Historians Evaluate the "1836 Project" Pamphlet Texas Wants to Give to All Drivers License Applicants
A committee charged with producing a “patriotic” telling of Texas history approved a 15-page pamphlet last month that will now be distributed to new Texas drivers.
The advisory committee — named the 1836 Project after the year Texas gained its independence from Mexico — was created last year with the passing of House Bill 2497. The legislation required the committee to tell a story of “a legacy of economic prosperity” and the “abundant opportunities for businesses and families, among other requirements.”
“We must never forget why Texas became so exceptional in the first place,” Gov. Greg Abbott said when he signed the bill. Abbott, along with Lt. Gov. Dan Patrick and House Speaker Dade Phelan, later selected a nine-member, largely conservative group to head the 1836 Project.
The creation of the committee was largely a conservative backlash to The New York Times’ publication of “The 1619 Project,” which was named after the year enslaved people first arrived on American soil and aimed to center slavery in conversations about U.S. history. The pamphlet, which will be distributed at driver’s license offices, comes at a time when the state is increasingly trying to regulate how race, sexuality and history are taught in public schools.
The Texas Tribune reviewed the 1836 Project committee’s final pamphlet and asked historians to comment on how accurately and thoroughly the document chronicles the state’s history.
The historians acknowledged that the committee had a difficult assignment; Donald Frazier, the chair of the subcommittee in charge of drafting the pamphlet, called squeezing the entirety of the state’s history into little more than a dozen pages a “herculean task.”
But the historians also noted that condensing the state’s history and painting it in a mostly celebratory light came at a cost.
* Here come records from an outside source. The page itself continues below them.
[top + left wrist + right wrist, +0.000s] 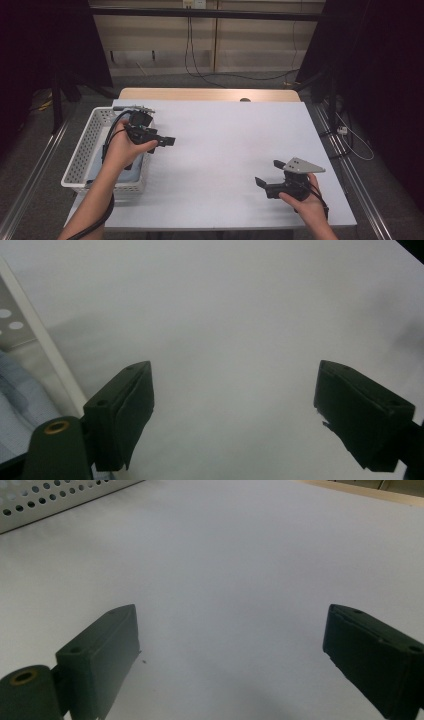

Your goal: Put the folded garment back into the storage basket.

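Blue cloth (pixel 131 165) sits in your white basket (pixel 85 150) at 9 o'clock; both tools, left (pixel 167 141) and right (pixel 267 172), released and empty over bare bench (pixel 225 145).

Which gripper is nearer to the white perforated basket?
Left. The left gripper hovers at the white perforated basket's right edge, jaws open over the table. The right gripper is far across the table, also open.

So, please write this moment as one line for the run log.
left tool: open, empty, beside basket | right tool: open, empty, over table | basket: light blue cloth inside
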`<move>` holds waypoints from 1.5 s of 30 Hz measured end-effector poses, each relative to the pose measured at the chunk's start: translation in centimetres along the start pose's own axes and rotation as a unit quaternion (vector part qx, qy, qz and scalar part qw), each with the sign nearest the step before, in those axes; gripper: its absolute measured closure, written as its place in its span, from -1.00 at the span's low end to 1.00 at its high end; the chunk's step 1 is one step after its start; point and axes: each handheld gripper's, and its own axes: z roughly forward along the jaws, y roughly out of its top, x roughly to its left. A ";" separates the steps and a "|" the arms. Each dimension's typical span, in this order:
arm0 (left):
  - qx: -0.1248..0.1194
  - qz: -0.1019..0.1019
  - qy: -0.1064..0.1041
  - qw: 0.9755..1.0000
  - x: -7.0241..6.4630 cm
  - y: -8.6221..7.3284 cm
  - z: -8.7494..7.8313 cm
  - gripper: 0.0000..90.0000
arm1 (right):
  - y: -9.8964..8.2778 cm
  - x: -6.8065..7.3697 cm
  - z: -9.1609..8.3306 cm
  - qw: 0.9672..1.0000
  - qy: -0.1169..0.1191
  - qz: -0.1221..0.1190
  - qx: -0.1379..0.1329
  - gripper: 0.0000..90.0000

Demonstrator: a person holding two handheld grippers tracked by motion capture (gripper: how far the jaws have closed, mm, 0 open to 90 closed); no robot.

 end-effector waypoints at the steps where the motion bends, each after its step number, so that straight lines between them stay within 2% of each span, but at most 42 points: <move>1: 0.000 0.000 0.000 1.000 0.0 0.0 0.0 -0.63 | 0.0 0.0 0.0 1.000 0.000 0.000 0.000 -0.84; 2: 0.005 0.006 -0.005 1.000 -0.2 0.0 0.1 -0.64 | 0.0 0.0 0.0 1.000 0.001 0.000 0.001 -0.84; 14: 0.004 0.024 -0.018 1.000 -1.5 -0.3 0.6 -0.65 | -0.1 0.0 0.0 1.000 0.007 0.002 0.004 -0.85; 15: 0.001 0.020 -0.020 1.000 -1.7 -0.3 0.8 -0.65 | -0.1 0.0 0.0 1.000 0.007 0.001 0.004 -0.85; 16: 0.006 0.027 -0.022 0.999 -1.7 -0.3 0.8 -0.65 | -0.1 0.0 0.0 1.000 0.008 0.001 0.005 -0.85; 26: 0.009 0.031 -0.031 0.999 -2.4 -0.7 1.6 -0.66 | -0.1 0.0 0.0 1.000 0.009 0.003 0.004 -0.85; 32: 0.013 0.049 -0.038 0.998 -3.1 -0.8 1.8 -0.67 | -0.2 -0.1 0.0 1.000 0.009 0.002 0.004 -0.85; 45: 0.014 0.054 -0.049 0.997 -3.9 -1.6 2.5 -0.68 | -0.2 0.0 0.1 1.000 0.012 0.002 0.004 -0.86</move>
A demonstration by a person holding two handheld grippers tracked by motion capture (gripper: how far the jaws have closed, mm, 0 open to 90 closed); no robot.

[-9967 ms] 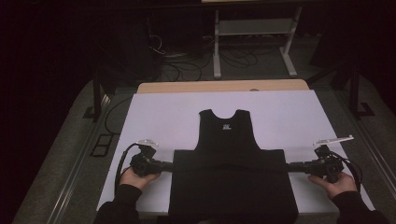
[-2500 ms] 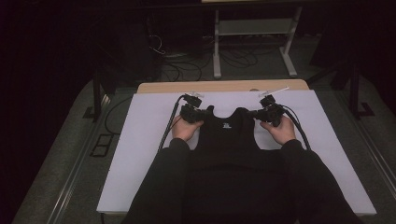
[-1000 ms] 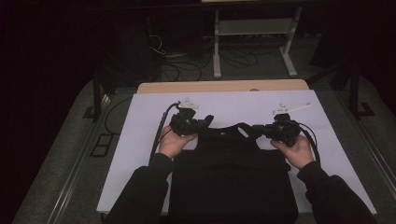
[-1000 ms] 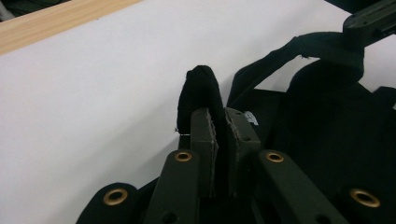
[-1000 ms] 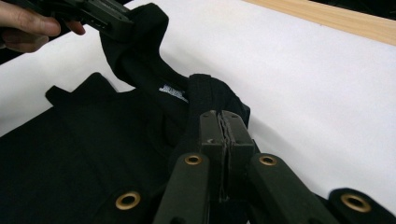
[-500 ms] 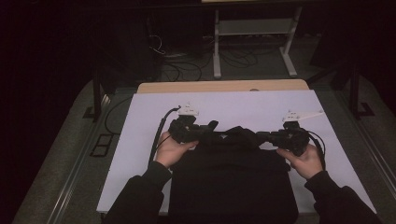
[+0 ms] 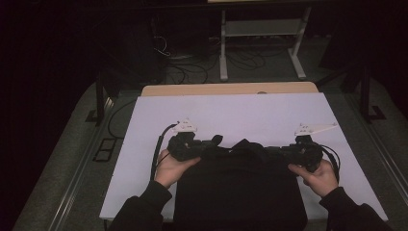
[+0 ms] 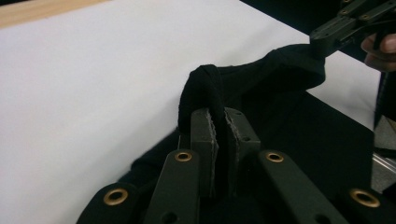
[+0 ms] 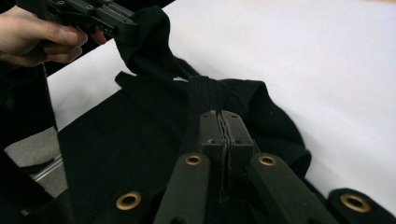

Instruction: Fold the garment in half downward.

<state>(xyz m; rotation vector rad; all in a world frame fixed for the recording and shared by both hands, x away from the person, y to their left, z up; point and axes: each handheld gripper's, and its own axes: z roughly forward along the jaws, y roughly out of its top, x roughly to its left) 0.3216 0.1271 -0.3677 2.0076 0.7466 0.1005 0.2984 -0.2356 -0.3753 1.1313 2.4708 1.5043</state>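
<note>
the black garment [image 7: 240, 192] lies on the near half of the white table [image 7: 240, 110], its upper part lifted and folded toward the person. the left gripper [image 8: 219, 128] is clamped on one bunched strap and the right gripper [image 9: 225, 126] on the other, fabric pinched between each pair of jaws.

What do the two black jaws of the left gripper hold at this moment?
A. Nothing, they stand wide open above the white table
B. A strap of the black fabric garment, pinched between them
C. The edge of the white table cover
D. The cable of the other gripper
B: in the left gripper view the left gripper has its jaws closed on a strap of the black fabric garment, which loops up over them above the white table cover.
</note>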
The pamphlet, they said, fails to fully hold institutions accountable for slavery and other forms of oppression and shortchanged Indigenous Texans, Tejanos, Black Texans and women.
The pamphlet engages with contemporary research — like literature about the lasting impact of the Confederacy — but also tries to fulfill state lawmakers’ wish to promote “patriotic education” and avoid disturbing Texas’ myths, said Raúl A. Ramos, a history professor at the University of Houston.
“The traditional mythic version of Texas history, it’s about the heroes of the Alamo having pure intentions of liberty and freedom in the abstract rather than the liberty to conquer Indigenous and Mexican lands and freedom to own enslaved people,” Ramos said. “It’s that abstract idea that is attractive and powerful and [that’s what] people gravitate towards, and I think that’s what people associate with patriotism.”